• ABOUT THIS TASK
After locating the line that contains "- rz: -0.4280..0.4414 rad" in the records below, write out exactly that line and each line after it through the one that contains "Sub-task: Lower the", and nothing else.
=====
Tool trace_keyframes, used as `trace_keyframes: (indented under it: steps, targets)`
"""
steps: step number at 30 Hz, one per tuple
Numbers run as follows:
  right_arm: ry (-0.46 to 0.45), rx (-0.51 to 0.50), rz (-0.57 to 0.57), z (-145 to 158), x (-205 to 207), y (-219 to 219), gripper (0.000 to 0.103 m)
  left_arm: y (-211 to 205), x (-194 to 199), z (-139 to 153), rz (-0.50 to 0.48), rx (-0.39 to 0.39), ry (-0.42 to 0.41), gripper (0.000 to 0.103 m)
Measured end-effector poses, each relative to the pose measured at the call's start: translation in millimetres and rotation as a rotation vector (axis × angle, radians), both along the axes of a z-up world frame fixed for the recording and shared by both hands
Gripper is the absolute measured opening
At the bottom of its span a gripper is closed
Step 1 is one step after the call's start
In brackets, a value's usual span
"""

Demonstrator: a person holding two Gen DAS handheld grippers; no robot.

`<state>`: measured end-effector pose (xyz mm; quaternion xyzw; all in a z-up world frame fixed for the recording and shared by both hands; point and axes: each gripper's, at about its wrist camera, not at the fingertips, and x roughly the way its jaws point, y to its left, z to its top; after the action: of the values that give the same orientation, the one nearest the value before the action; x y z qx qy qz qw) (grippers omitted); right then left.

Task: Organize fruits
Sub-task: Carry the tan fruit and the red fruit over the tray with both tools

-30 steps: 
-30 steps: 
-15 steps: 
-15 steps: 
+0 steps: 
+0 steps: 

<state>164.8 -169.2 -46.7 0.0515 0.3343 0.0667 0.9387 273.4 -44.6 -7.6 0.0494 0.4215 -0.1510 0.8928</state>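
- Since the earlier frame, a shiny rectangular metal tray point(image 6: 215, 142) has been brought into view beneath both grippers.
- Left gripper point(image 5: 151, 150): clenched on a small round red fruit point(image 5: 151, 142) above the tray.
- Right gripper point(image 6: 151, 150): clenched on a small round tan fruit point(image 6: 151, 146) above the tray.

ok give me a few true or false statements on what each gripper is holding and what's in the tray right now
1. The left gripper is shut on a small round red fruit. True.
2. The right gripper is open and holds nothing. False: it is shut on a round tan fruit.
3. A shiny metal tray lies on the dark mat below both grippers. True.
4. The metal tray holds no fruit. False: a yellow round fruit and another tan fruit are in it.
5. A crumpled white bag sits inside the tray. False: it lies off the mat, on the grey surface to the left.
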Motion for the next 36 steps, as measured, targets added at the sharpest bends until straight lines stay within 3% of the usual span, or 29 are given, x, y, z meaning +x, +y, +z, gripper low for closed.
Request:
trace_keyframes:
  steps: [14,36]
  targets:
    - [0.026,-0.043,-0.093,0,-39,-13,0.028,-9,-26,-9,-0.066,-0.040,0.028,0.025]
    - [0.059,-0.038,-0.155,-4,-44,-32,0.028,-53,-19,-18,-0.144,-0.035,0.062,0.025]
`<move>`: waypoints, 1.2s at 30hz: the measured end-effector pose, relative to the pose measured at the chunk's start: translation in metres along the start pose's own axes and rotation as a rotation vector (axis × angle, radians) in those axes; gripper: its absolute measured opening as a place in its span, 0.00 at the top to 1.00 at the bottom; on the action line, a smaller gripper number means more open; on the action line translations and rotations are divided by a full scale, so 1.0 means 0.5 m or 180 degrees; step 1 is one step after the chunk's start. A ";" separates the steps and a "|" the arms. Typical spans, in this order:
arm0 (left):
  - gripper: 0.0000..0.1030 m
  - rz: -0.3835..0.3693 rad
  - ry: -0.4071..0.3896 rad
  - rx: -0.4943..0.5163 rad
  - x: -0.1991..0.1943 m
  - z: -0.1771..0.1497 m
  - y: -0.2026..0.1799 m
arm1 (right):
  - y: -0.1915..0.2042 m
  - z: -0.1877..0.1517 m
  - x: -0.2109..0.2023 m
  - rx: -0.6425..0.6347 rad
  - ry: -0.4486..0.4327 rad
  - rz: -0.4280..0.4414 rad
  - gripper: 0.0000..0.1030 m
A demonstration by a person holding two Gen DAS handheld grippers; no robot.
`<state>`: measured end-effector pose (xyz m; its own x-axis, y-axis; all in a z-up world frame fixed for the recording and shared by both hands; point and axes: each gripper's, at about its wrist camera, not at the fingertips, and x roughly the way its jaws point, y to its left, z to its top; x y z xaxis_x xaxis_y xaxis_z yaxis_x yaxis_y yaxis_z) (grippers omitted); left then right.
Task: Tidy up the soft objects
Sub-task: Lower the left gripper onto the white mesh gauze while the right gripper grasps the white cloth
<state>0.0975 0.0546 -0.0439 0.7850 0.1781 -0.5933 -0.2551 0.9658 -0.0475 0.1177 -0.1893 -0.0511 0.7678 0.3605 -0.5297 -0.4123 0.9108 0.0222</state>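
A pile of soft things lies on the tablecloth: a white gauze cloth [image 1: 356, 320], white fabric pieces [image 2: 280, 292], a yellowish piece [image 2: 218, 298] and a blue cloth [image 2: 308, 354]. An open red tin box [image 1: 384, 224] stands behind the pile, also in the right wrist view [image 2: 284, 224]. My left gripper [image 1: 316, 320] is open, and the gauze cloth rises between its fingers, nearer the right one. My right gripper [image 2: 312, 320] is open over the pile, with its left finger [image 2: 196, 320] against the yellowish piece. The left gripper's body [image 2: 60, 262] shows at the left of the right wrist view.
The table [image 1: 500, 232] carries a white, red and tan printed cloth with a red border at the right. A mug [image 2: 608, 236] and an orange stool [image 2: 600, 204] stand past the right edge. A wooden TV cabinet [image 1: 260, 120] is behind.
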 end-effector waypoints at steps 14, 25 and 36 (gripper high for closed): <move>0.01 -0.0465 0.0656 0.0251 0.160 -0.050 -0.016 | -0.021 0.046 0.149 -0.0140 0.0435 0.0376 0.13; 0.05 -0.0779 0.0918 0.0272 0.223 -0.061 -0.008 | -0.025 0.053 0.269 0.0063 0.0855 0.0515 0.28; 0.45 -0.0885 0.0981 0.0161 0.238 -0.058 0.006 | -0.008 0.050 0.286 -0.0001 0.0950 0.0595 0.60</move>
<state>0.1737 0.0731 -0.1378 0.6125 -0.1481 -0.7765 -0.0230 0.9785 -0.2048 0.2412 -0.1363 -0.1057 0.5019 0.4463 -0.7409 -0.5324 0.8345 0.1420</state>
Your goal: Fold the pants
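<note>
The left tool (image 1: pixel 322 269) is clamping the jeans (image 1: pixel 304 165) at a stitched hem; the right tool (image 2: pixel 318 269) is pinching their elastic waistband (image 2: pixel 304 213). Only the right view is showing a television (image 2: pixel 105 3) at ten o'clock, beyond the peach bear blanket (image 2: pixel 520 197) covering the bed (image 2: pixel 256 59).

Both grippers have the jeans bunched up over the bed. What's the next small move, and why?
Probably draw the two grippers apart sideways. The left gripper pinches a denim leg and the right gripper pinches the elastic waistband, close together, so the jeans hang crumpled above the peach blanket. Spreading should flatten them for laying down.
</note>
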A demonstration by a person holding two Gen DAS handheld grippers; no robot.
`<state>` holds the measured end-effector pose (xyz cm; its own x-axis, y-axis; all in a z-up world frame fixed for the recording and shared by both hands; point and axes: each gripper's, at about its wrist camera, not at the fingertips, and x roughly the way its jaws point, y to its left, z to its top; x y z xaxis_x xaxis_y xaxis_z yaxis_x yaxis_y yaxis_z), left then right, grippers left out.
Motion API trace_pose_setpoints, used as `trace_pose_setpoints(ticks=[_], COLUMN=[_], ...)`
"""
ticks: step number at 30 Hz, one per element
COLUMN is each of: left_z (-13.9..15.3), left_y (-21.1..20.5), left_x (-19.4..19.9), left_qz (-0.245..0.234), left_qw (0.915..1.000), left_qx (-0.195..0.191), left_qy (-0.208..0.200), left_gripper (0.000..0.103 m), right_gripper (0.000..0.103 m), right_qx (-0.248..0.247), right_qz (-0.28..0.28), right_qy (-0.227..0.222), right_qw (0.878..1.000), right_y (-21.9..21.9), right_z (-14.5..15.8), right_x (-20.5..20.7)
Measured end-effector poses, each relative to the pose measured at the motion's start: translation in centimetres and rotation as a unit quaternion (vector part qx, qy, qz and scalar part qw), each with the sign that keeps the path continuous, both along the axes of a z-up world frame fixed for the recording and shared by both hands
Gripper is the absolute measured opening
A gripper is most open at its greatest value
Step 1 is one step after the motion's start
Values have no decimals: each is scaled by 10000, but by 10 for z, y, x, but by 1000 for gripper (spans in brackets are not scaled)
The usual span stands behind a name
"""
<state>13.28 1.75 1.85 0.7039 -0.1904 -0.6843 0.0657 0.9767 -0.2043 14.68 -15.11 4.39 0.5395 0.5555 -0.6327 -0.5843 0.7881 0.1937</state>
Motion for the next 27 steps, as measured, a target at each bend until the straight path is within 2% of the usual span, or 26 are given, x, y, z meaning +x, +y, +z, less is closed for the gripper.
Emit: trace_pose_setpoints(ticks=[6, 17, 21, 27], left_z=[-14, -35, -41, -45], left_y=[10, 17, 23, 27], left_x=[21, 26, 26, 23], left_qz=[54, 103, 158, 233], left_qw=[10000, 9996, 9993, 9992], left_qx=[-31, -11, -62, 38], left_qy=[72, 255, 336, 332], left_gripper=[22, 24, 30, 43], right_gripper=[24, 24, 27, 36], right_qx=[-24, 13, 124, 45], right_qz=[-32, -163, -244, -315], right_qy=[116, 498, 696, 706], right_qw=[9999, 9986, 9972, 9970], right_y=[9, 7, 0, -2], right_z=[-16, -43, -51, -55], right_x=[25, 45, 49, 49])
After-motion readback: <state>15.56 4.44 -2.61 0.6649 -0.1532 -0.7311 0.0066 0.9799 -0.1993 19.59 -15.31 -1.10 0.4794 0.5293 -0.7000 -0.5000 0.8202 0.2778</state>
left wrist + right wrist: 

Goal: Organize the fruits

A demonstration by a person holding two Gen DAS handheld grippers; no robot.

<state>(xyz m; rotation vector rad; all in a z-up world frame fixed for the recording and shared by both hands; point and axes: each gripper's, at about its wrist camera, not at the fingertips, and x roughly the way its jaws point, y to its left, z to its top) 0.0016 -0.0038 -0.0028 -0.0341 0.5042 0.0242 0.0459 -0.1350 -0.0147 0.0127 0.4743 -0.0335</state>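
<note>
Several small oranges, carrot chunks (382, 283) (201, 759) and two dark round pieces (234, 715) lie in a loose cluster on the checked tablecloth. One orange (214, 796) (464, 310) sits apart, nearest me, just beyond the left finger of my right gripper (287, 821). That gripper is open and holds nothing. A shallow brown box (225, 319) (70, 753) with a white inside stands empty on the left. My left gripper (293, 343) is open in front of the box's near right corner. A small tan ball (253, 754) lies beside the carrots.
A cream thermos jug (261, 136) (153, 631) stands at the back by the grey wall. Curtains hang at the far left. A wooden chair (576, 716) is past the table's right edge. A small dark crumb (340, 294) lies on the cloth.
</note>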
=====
• OUTPUT FOR THIS EXERCISE
  - rz: -0.4280..0.4414 rad
  - gripper: 0.0000..0.1030 m
A demonstration by a person holding two Gen DAS handheld grippers; no robot.
`<state>`: measured end-effector pose (xyz m; its own x-axis, y-axis; all in a z-up world frame fixed for the recording and shared by both hands; point and axes: each gripper's, at about its wrist camera, not at the fingertips, and x roughly the way its jaws point, y to its left, z to its top; x y z xaxis_x xaxis_y xaxis_z yaxis_x yaxis_y yaxis_z) (grippers omitted); left then right.
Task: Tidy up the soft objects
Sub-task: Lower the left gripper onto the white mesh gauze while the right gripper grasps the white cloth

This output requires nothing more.